*** Opening Material supplied ***
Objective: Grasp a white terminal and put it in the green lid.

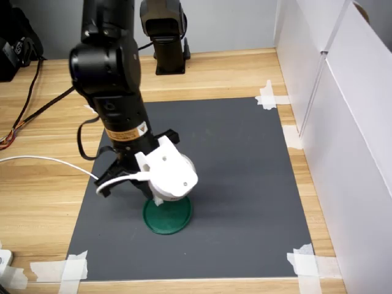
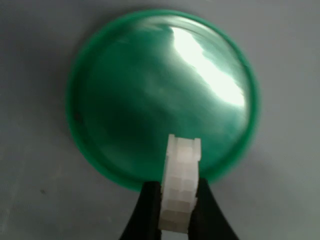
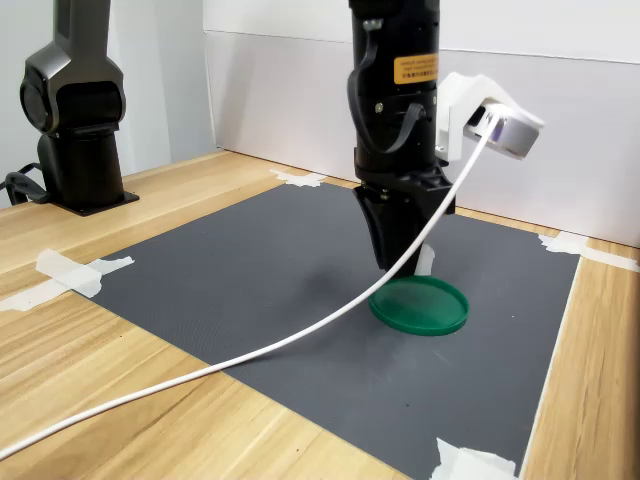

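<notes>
Gripper (image 2: 176,210) pinching white terminal (image 2: 181,182), above green lid (image 2: 150,95)

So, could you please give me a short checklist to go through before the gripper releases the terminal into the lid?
1. Grip: the gripper is shut on the white terminal, one finger on each side. Ok.
2. Position: in the wrist view the terminal overlaps only the near rim of the green lid, not its middle. Not ok; move further in.
3. Lid empty: its inside shows only glare. Ok.
4. Lid flat on the grey mat: it lies level in the second exterior view. Ok.
5. Height above the lid: the fingers end just above it, but the gap is unclear. Cannot tell.
6. White cable off the lid: it hangs beside it. Ok.
</notes>
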Controlling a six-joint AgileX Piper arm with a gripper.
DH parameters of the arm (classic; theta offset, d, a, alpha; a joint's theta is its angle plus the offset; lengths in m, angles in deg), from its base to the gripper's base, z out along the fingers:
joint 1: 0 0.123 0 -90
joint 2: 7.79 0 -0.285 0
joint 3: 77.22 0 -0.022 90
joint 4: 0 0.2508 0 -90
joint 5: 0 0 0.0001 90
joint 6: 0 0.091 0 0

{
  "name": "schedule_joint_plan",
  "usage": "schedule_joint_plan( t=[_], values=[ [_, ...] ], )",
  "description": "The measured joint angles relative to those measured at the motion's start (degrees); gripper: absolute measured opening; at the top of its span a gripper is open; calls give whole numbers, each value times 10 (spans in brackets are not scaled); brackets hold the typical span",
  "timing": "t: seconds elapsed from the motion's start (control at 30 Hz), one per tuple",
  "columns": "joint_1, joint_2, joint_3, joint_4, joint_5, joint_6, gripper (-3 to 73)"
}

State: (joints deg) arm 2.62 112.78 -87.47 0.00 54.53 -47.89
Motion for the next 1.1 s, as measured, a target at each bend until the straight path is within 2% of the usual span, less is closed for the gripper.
schedule_joint_plan(
  t=[0.23,0.37,0.43,0.63,0.77,0.97,1.1],
  values=[
    [6,4,0,0,-2,15,92],
    [6,7,0,0,-6,15,141],
    [6,9,0,0,-6,15,198],
    [6,10,0,0,-15,15,447],
    [6,-1,0,11,-35,16,533],
    [5,-76,10,35,-99,17,537],
    [5,-137,44,57,-144,17,466]
  ],
)
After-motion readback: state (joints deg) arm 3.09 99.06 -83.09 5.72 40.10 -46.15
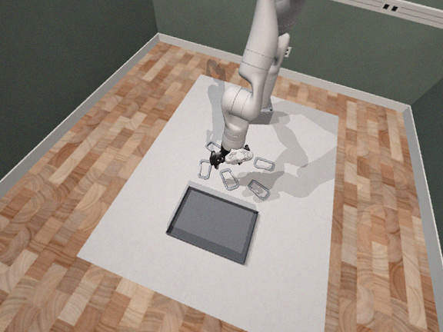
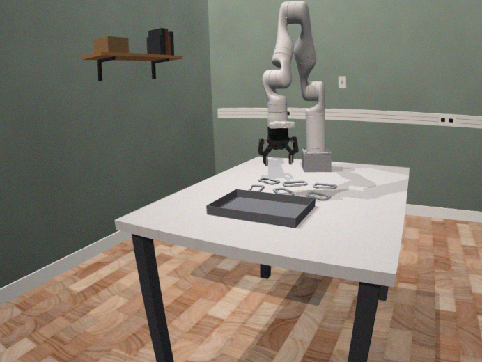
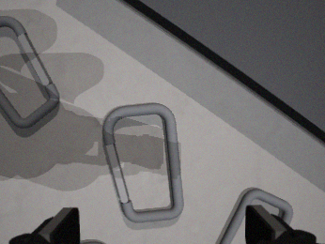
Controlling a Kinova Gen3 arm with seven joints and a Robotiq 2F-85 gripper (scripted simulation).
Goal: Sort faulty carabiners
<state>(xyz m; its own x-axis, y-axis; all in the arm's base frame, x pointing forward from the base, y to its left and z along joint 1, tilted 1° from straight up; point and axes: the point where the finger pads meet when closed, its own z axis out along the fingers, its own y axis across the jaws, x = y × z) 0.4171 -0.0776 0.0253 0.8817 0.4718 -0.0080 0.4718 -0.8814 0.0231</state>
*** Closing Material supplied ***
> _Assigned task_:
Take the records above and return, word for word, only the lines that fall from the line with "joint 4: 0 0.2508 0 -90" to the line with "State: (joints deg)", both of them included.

> _Answer to the exercise_:
joint 4: 0 0.2508 0 -90
joint 5: 0 0 0.0001 90
joint 6: 0 0.091 0 0

{
  "name": "schedule_joint_plan",
  "usage": "schedule_joint_plan( t=[_], values=[ [_, ...] ], )",
  "description": "The measured joint angles relative to those measured at the motion's start (degrees); gripper: absolute measured opening; at the top of its span a gripper is open; calls give whole numbers, each value times 10 (spans in brackets are not scaled); brackets hold the typical span",
  "timing": "t: seconds elapsed from the motion's start (control at 30 Hz), one per tuple",
  "columns": "joint_1, joint_2, joint_3, joint_4, joint_5, joint_6, gripper (-3 to 73)"
}

State: (joints deg) arm 2.62 112.78 -87.47 0.00 54.53 -47.89

The work on this exercise is now complete.